Once you have read the entries below, write them all out again exactly.

(Stored items from a collection)
┏━━

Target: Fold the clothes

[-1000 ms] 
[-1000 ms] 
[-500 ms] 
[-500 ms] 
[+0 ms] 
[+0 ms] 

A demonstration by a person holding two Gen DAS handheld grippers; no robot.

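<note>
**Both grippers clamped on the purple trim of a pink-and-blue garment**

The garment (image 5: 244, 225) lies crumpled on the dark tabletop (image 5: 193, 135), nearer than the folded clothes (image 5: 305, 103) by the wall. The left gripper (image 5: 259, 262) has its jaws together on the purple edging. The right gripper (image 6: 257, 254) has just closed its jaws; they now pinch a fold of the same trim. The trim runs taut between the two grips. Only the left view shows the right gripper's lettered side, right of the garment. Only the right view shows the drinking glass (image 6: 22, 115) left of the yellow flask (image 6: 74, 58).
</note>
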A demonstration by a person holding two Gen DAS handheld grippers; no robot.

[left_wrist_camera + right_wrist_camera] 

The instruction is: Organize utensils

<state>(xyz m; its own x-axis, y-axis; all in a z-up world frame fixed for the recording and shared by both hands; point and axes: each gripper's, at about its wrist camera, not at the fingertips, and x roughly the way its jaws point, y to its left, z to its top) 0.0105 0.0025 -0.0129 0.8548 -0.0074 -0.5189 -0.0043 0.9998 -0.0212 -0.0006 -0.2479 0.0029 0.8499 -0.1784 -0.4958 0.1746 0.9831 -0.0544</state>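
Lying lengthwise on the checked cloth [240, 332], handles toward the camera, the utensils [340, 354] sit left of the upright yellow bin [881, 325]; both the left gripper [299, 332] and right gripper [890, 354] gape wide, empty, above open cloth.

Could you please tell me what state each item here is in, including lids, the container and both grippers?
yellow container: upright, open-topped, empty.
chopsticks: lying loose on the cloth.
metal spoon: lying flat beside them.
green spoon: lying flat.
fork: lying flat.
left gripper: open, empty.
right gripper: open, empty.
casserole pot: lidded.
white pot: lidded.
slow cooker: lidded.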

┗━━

RESULT FOR THIS EXERCISE
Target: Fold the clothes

[-1000 ms] 
[-1000 ms] 
[-500 ms] 
[-500 ms] 
[+0 ms] 
[+0 ms] 

A demonstration by a person holding two Gen DAS handheld grippers; no robot.

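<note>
**Both grippers clamped on the purple trim of a pink-and-blue garment**

The garment (image 5: 244, 225) lies crumpled on the dark tabletop (image 5: 193, 135), nearer than the folded clothes (image 5: 305, 103) by the wall. The left gripper (image 5: 259, 262) has its jaws together on the purple edging. The right gripper (image 6: 257, 254) has just closed its jaws; they now pinch a fold of the same trim. The trim runs taut between the two grips. Only the left view shows the right gripper's lettered side, right of the garment. Only the right view shows the drinking glass (image 6: 22, 115) left of the yellow flask (image 6: 74, 58).
</note>
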A demonstration by a person holding two Gen DAS handheld grippers; no robot.

[left_wrist_camera + right_wrist_camera] 

The instruction is: Organize utensils

<state>(xyz m; its own x-axis, y-axis; all in a z-up world frame fixed for the recording and shared by both hands; point and axes: each gripper's, at about its wrist camera, not at the fingertips, and x roughly the way its jaws point, y to its left, z to its top) 0.0105 0.0025 -0.0129 0.8548 -0.0074 -0.5189 -0.0043 0.9998 -0.0212 -0.0006 -0.2479 0.0029 0.8499 -0.1784 -0.4958 0.1746 0.9831 -0.0544</state>
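Lying lengthwise on the checked cloth [240, 332], handles toward the camera, the utensils [340, 354] sit left of the upright yellow bin [881, 325]; both the left gripper [299, 332] and right gripper [890, 354] gape wide, empty, above open cloth.

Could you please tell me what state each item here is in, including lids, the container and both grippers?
yellow container: upright, open-topped, empty.
chopsticks: lying loose on the cloth.
metal spoon: lying flat beside them.
green spoon: lying flat.
fork: lying flat.
left gripper: open, empty.
right gripper: open, empty.
casserole pot: lidded.
white pot: lidded.
slow cooker: lidded.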

Nothing more is required for this exercise.